Fin décembre, la préfecture du Rhône a ouvert un premier gymnase de 110 places d’hébergement puis, sous pression de la population, un second. 220 places créées en urgence donc, pour être supprimées trois semaines après. 220 places, un nombre largement insuffisant pour accueillir toutes les familles sans-abris. 220 places enfin, pour lesquelles on devait téléphoner chaque jour en espérant à nouveau y être abrité, alors que le 115 saturé ne pouvait garantir de ne pas retourner à la rue la nuit suivante.
Résultat : les collectifs militants doivent encore ouvrir des lieux pour loger des personnes sans solution, comme dans l’ancienne école du parc Blandan qui, à l’heure où nous écrivons, abrite 27 familles dont 80 enfants. D’après Alynéa, 14 00 personnes sont en attente d’un hébergement dans le Rhône pour 8 800 places gérées par l’Etat.
Tant que la question du logement abordable ne sera pas solutionnée, ces situations de sans-abrisme perdureront. La spéculation immobilière a rendu les prix inaccessibles pour les 10% les plus pauvres (selon le PLAID). Celles·eux dont les revenus et situations administratives sont les plus défavorables n’ont aucune chance d’accéder à une location privée aux critères d’éligibilités invraisemblables.
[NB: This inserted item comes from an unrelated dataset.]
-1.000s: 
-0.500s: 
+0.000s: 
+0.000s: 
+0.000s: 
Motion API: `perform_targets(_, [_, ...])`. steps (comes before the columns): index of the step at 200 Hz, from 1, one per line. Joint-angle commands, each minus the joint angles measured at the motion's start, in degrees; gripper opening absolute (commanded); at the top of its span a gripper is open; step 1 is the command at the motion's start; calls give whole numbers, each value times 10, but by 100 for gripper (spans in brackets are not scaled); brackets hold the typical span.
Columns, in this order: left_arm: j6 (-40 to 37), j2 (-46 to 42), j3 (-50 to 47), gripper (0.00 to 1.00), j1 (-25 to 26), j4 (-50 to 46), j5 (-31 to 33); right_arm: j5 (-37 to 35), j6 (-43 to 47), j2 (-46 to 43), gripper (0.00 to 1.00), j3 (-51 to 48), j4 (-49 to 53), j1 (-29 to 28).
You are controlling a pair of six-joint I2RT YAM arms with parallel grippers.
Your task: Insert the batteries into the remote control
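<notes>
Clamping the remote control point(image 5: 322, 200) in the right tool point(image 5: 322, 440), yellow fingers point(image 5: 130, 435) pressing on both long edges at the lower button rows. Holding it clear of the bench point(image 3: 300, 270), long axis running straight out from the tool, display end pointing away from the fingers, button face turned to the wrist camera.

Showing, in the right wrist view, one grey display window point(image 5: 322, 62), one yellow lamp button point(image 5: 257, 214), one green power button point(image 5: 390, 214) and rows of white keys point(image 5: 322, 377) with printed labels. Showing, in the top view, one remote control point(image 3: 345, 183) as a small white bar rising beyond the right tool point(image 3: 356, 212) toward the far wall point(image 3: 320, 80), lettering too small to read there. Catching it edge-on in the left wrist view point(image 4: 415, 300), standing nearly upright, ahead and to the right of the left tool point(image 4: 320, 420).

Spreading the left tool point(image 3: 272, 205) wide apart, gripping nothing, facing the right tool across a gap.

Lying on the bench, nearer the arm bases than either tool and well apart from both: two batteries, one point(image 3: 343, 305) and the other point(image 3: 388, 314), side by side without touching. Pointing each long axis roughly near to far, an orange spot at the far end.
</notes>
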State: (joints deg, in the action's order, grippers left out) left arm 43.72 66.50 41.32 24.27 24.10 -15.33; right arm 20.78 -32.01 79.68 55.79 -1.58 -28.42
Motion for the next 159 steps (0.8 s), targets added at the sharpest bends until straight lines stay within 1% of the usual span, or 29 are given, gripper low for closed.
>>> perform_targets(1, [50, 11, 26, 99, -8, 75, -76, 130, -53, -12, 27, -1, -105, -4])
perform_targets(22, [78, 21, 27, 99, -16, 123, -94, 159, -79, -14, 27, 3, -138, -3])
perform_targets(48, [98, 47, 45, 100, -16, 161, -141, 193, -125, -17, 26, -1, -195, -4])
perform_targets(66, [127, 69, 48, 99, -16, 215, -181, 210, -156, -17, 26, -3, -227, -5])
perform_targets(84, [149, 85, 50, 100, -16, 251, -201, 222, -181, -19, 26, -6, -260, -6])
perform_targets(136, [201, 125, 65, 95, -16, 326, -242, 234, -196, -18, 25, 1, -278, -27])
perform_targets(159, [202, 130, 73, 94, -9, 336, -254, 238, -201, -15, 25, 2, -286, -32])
Le logement social, sur-saturé lui aussi, n’est pas suffisant pour loger tous les ménages qui ne gagnent pas 3, voire 4 fois le montant de leur loyer.
Mettre à contribution le logement privé pour garantir la dignité tombe donc sous le sens : logements vacants, bureaux vides, voire patrimoine public en attente d’un usage futur doivent être mobilisés par tous les moyens à disposition des pouvoirs publics locaux.
La gestion actuelle est celle de la pénurie, violente et court-termiste, qui fait souffrir physiquement et psychologiquement les sans-abris. Un plan grand froid qui se respecte ne devrait pas proposer de l’hébergement de façon hachée, mais protéger la population et répondre proportionnellement à ses besoins tout au long de l’hiver.